This Christmas Day, receive the gift of laughter with a program of vintage silent film comedy screened with live musical accompaniment at the Wilton Town Hall Theatre.
The screening, on Dec. 25 at 4:30 p.m., will be highlighted by classic slapstick from Laurel and Hardy, the most popular movie comedy team of all time.
The featured attraction is “Tramp Tramp Tramp” (1926), a full-length comedy starring Harry Langdon and written by a very young Frank Capra, who would later direct the classic Christmas film “It’s a Wonderful Life.” Joan Crawford, at the very beginning of her career, co-stars with Langdon, a comedian whose popularity rivaled that of Charlie Chaplin for a brief period in the 1920s.

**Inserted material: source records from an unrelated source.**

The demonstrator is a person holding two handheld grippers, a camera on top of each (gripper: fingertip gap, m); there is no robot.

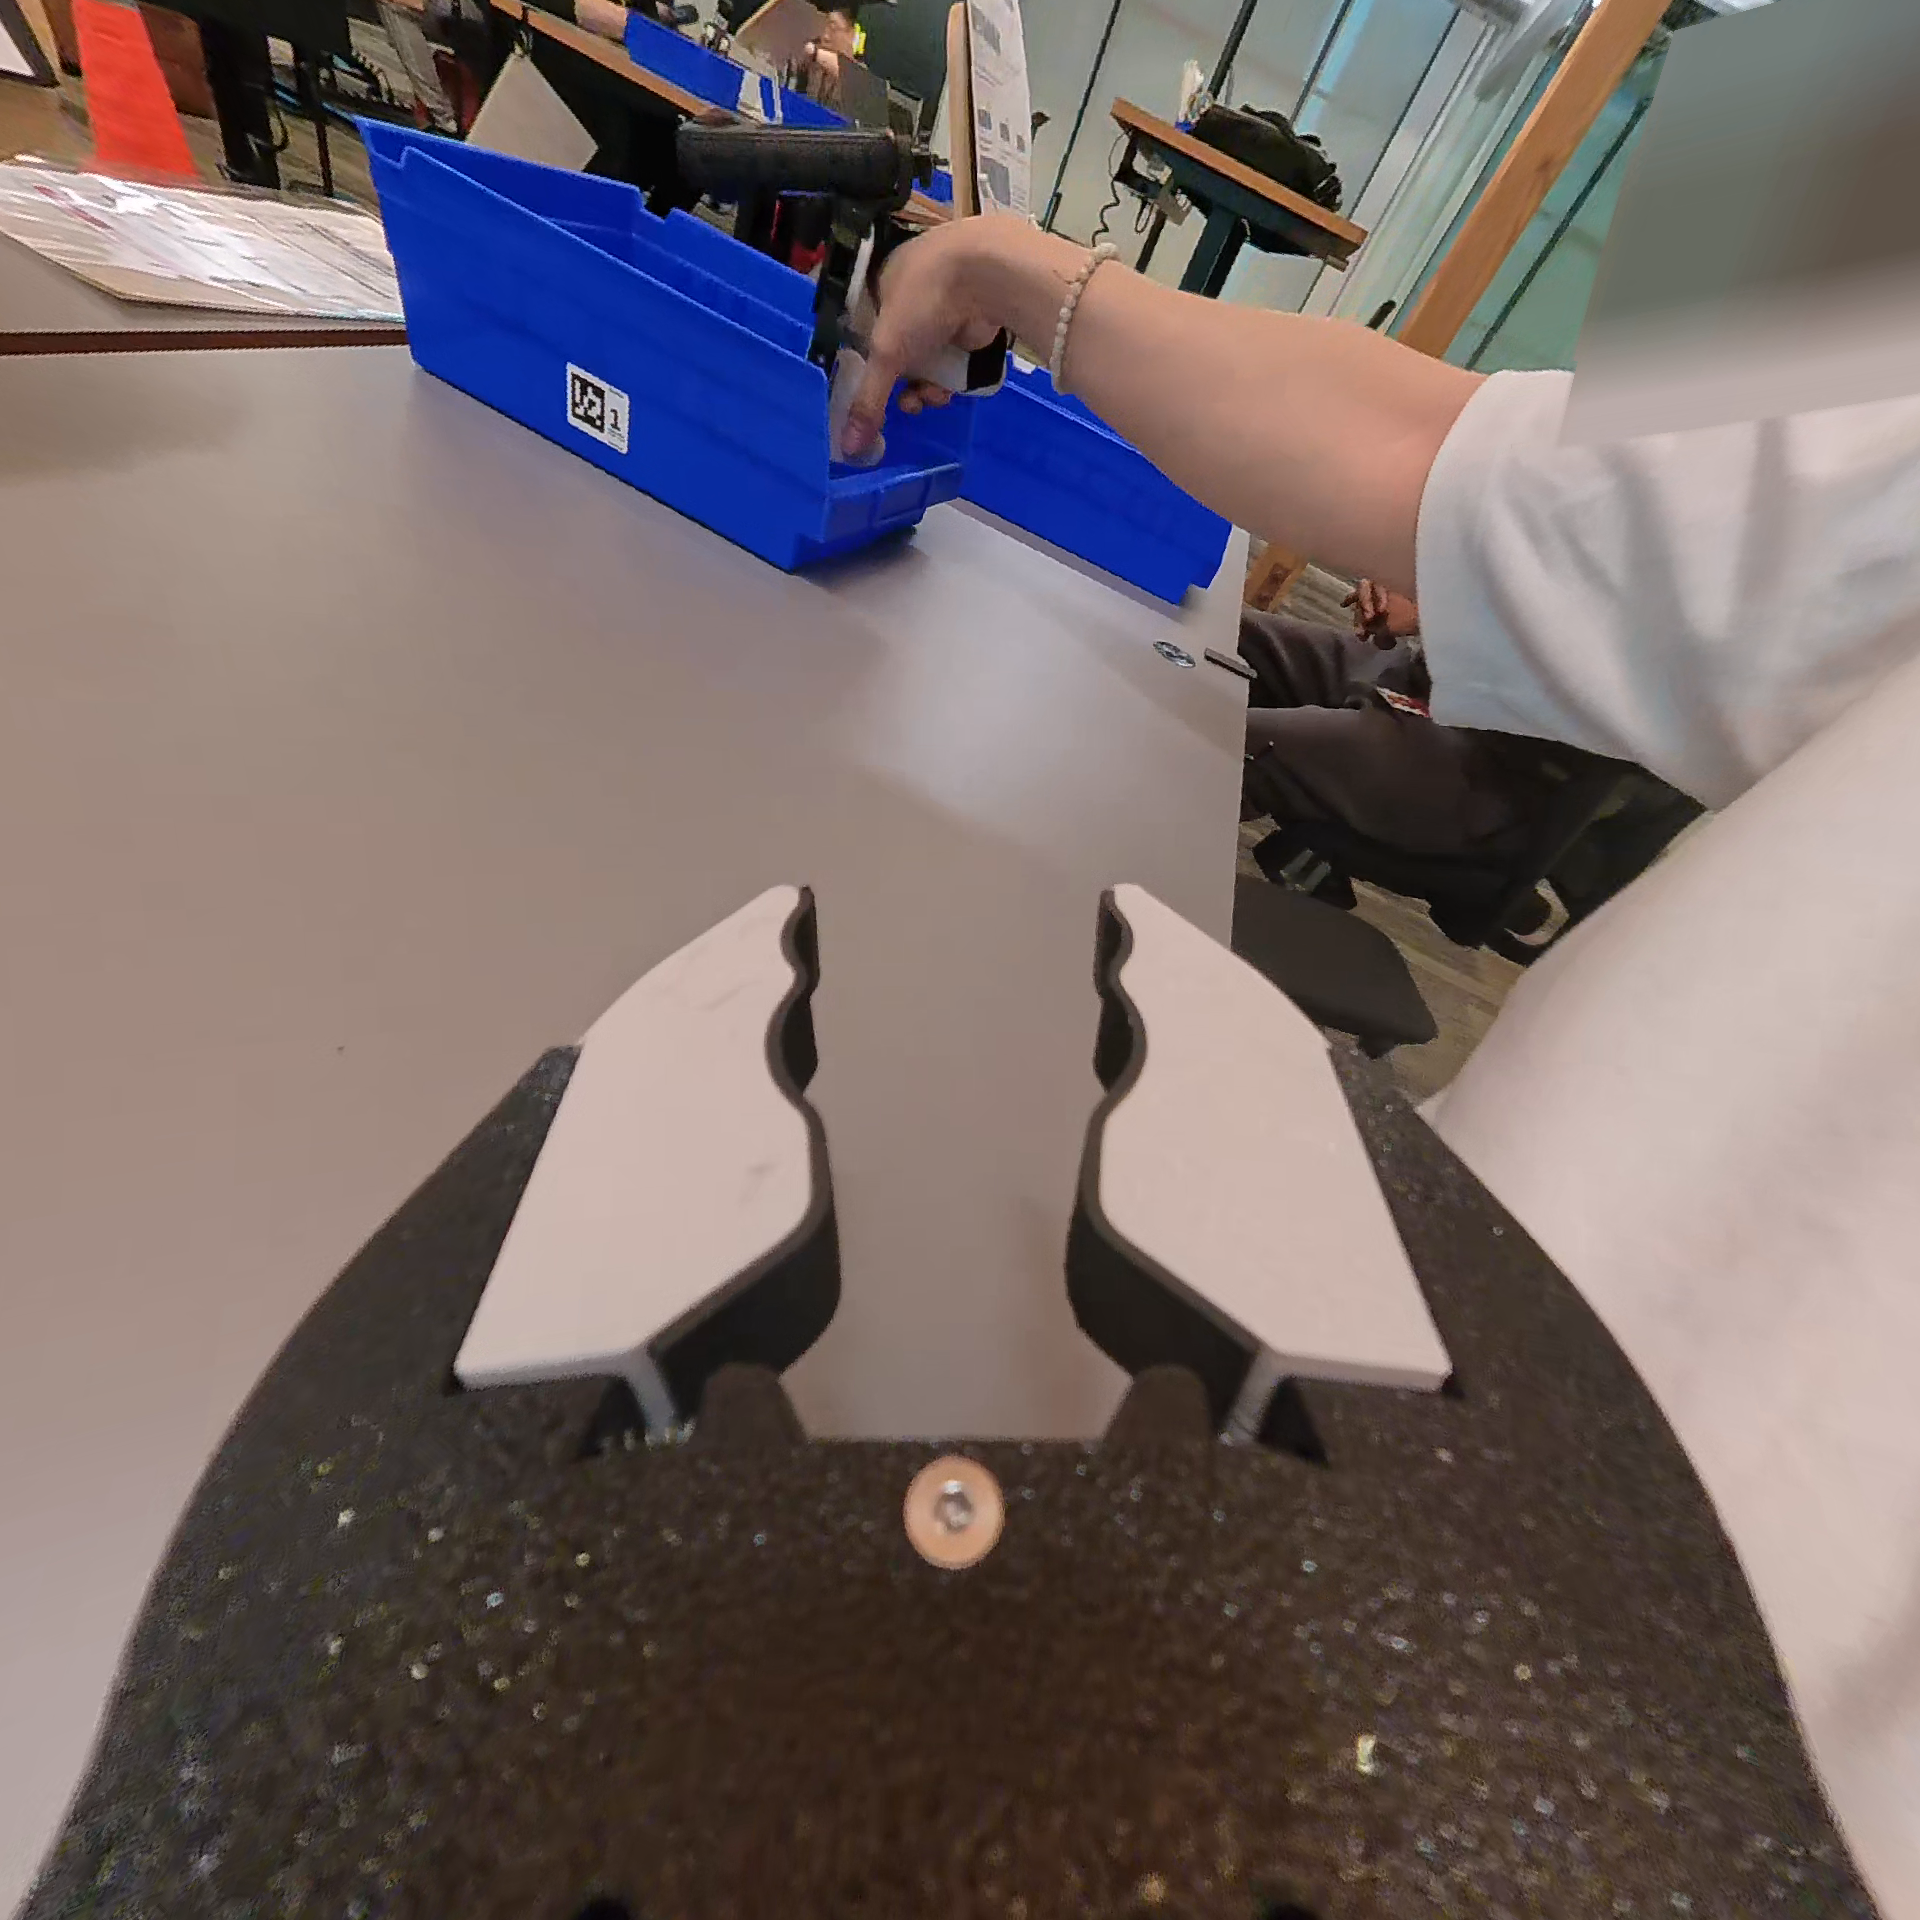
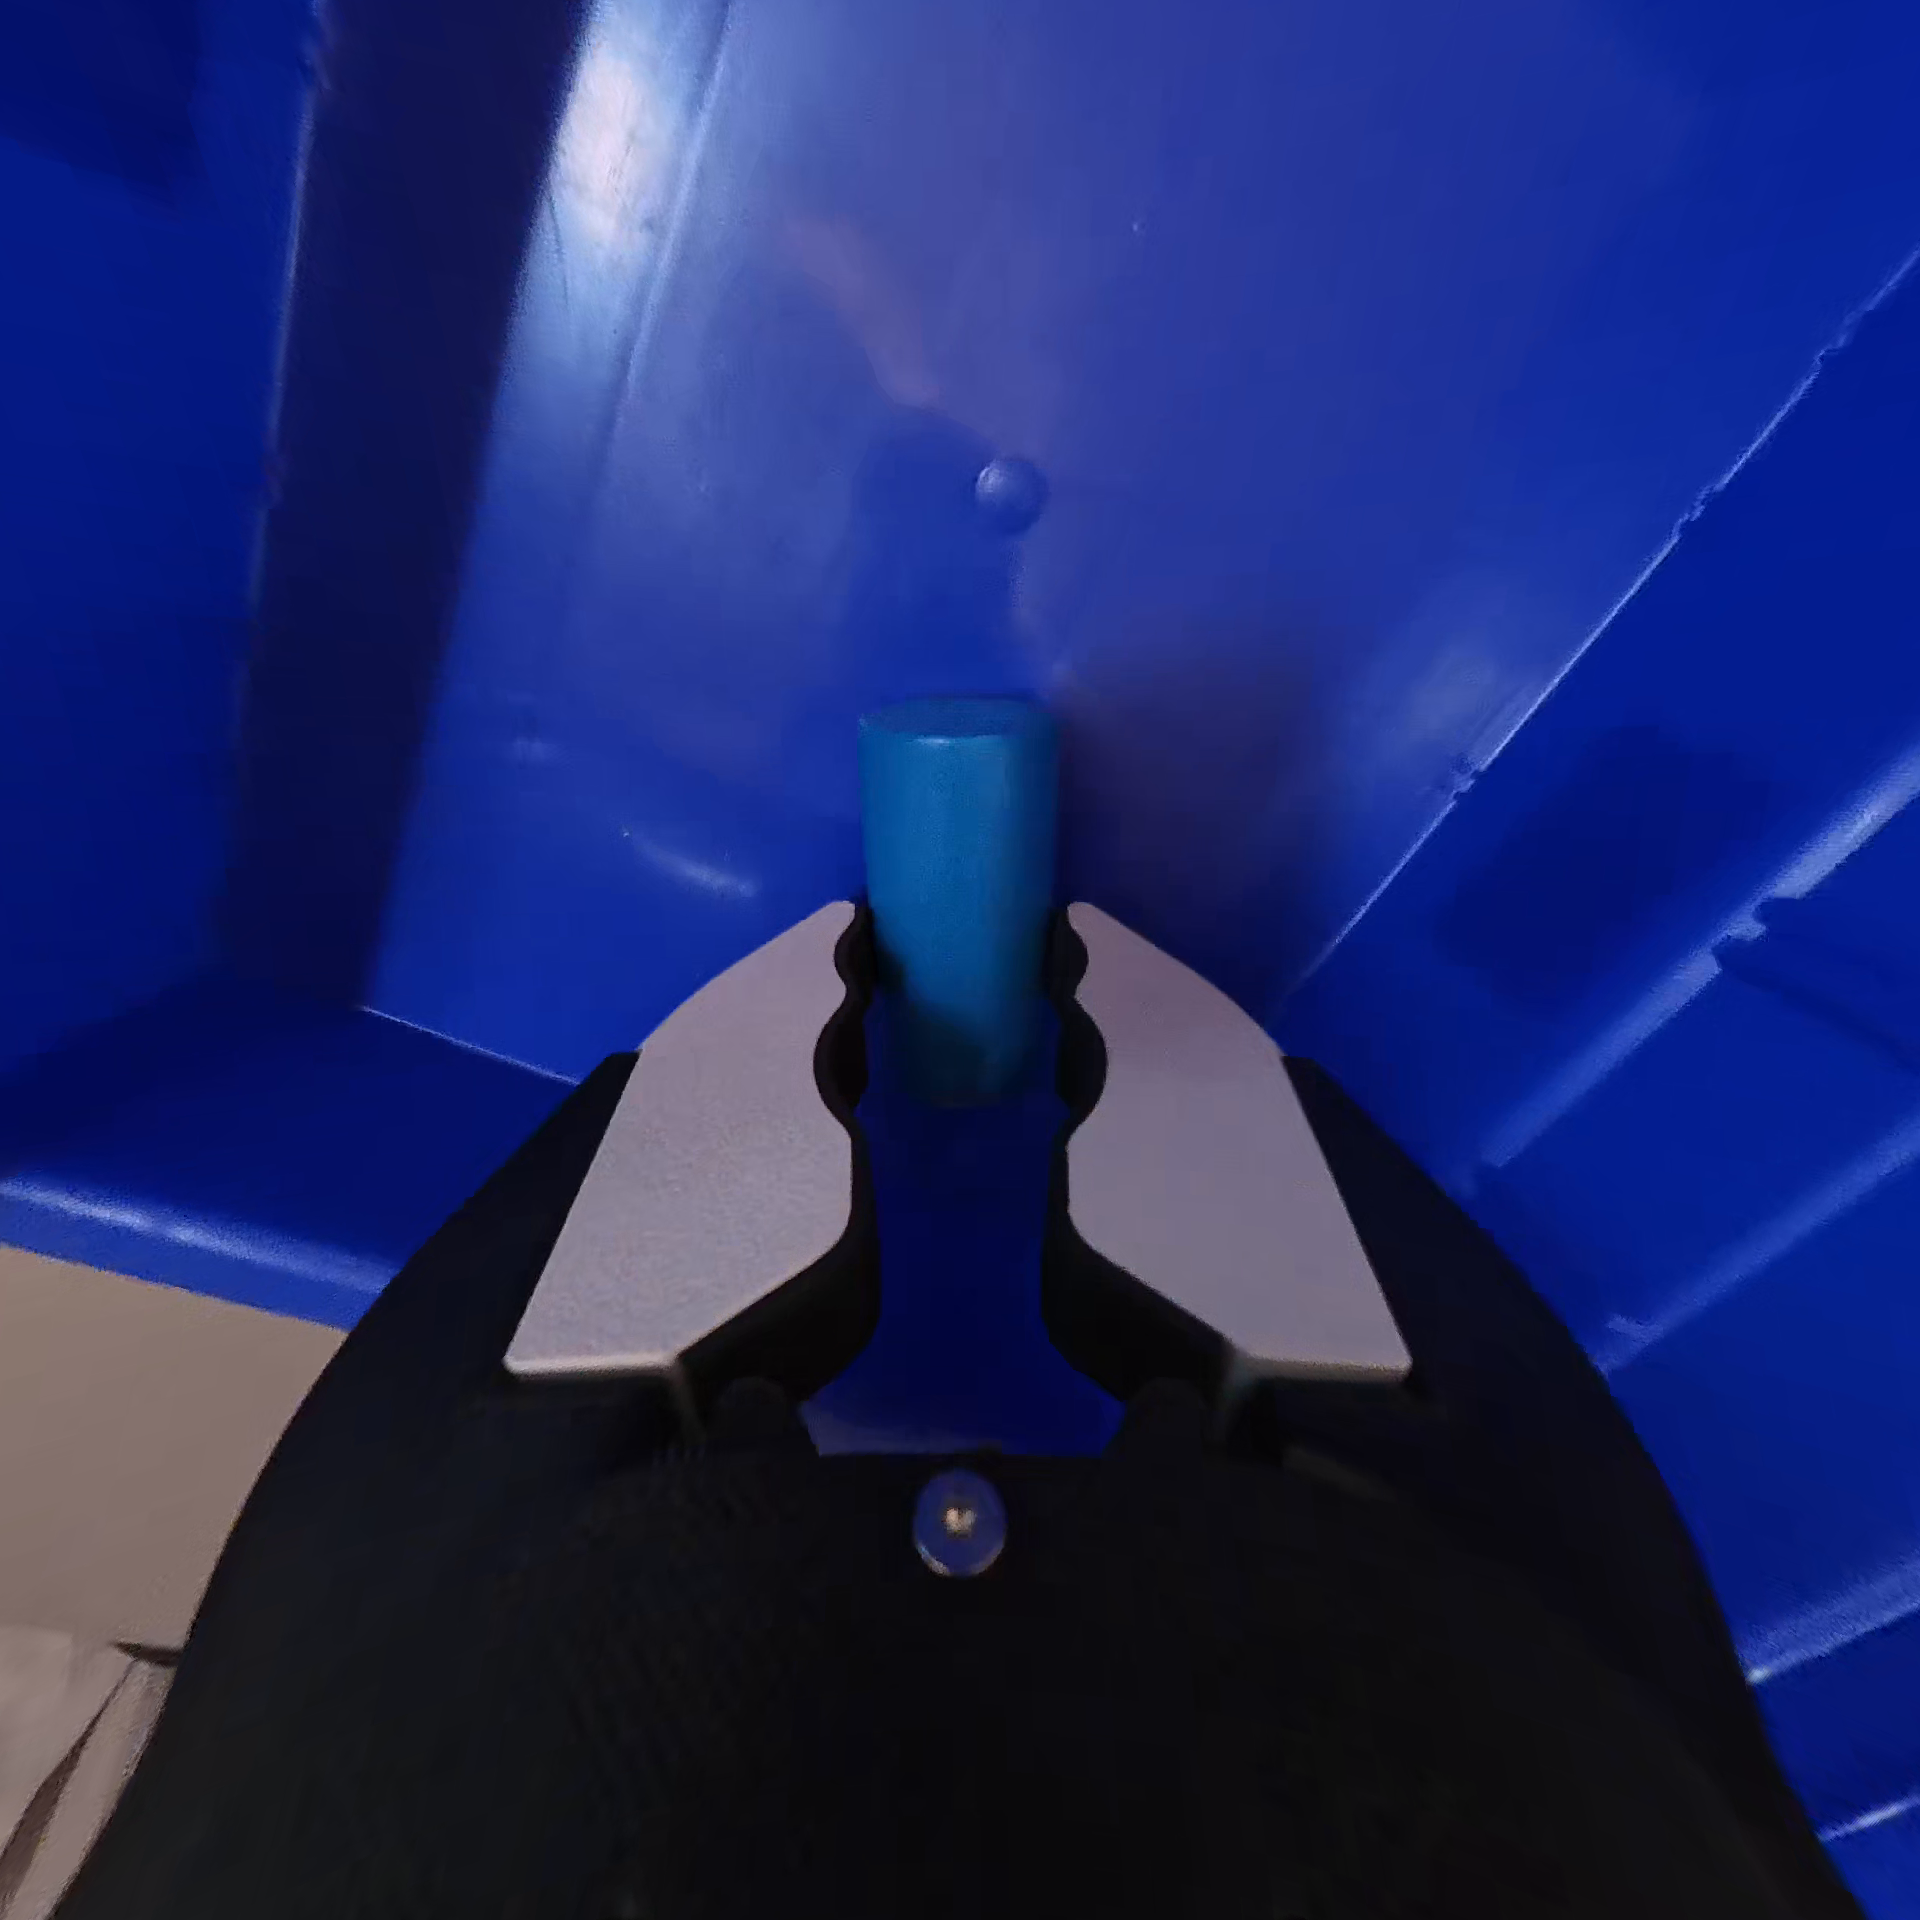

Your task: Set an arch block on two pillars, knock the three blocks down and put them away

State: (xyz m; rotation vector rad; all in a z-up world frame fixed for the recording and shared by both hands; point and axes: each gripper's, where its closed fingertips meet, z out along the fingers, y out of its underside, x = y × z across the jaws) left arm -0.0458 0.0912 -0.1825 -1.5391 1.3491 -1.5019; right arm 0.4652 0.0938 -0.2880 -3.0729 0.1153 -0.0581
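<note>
Teal-blue cylinder (image 2: 951, 894), frame centre, clamped at near end between right gripper (image 2: 958, 940) tips, pointing away, inside blue bin (image 2: 1351, 416). Left gripper (image 1: 956, 935) agape, empty, lower centre above bench (image 1: 416, 727).

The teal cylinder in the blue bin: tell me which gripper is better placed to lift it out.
Right. The right gripper already clasps the teal cylinder inside the blue bin; the left gripper hangs open over the bare grey table.

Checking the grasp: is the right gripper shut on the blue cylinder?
Shut: both fingertips of the right gripper press the blue cylinder.
</note>
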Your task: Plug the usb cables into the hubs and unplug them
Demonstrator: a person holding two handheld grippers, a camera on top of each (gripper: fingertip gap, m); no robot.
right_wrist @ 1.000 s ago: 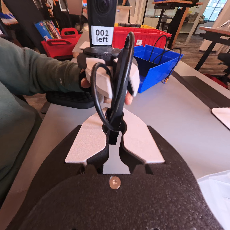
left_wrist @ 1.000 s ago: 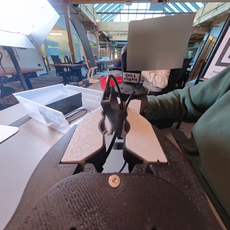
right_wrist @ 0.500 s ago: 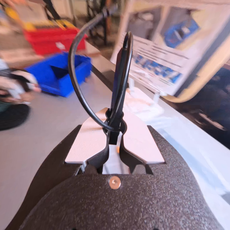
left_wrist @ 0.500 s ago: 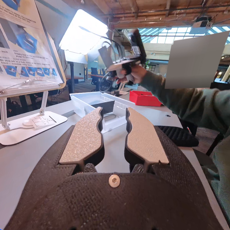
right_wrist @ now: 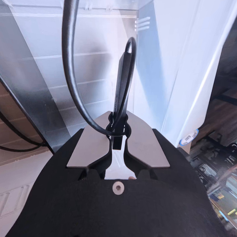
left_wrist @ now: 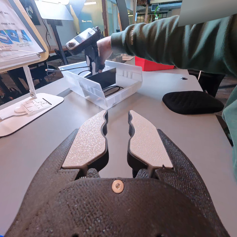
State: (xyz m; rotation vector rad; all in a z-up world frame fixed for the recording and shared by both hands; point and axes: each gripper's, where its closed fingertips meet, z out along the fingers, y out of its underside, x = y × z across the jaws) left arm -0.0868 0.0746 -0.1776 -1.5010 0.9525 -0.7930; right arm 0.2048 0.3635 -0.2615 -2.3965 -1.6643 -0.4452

The family-friendly program will be presented at the Wilton Town Hall Theatre, 40 Main St., in Wilton. Admission is free; a donation of $5 per person is suggested to help defray expenses.
Live music will be provided by Jeff Rapsis, a New Hampshire-based silent-film accompanist who performs regularly at screenings around the nation.
In “Tramp Tramp Tramp,” Langdon plays a young man determined to rescue the family shoe business from a much larger manufacturer.
To win money, he enters a cross-country walking race, but things get complicated when be develops a hopeless crush on the daughter of the rival factory’s owner, whom he only knows through her picture on billboards.
Can Harry beat the odds, win the race, get the girl, and save the family business?
Langdon, a vaudeville performer and late-comer to silent film comedy, rocketed to sudden stardom in the late 1920s on the strength of “Tramp Tramp Tramp” and other popular movies. His character was that of an innocent child-like man constantly bewildered by the complexity of modern life. Unlike many comedians of the era, Langdon earned laughs not by overreacting, but instead by his extreme slowness to respond.
“It was a whole different way of doing comedy at the time, and was a breath of fresh air in the frenetic world of film comedy,” says Rapsis.
Langdon’s popularity fizzled as the movie business abruptly switched to talkies in the late 1920s.
As Langdon’s career faded, that of Stan Laurel and Oliver Hardy was taking off. Paired in 1927, the duo first became popular in the final years of silent film-making.
The Christmas Day program will feature one of the last silent comedy short subjects made by Laurel and Hardy before their successful switchover to sound.
’Big Business ‘ (1929) finds the pair selling Christmas trees door-to-door in sunny California, where their interaction with potential customers leads to everything but peace on earth and goodwill toward men.
The screenings will give local audiences a chance to experience silent film as it was meant to be seen – on a large screen, with live music, and with an audience.
“All those elements are important parts of the silent film experience,” said Rapsis, who improvises a movie’s musical score live during the screening. “Recreate those conditions, and the classics of early Hollywood leap back to life in ways that can still move audiences today.”
Rapsis performs on a digital keyboard that reproduces the texture of the full orchestra and creates a traditional “movie score” sound.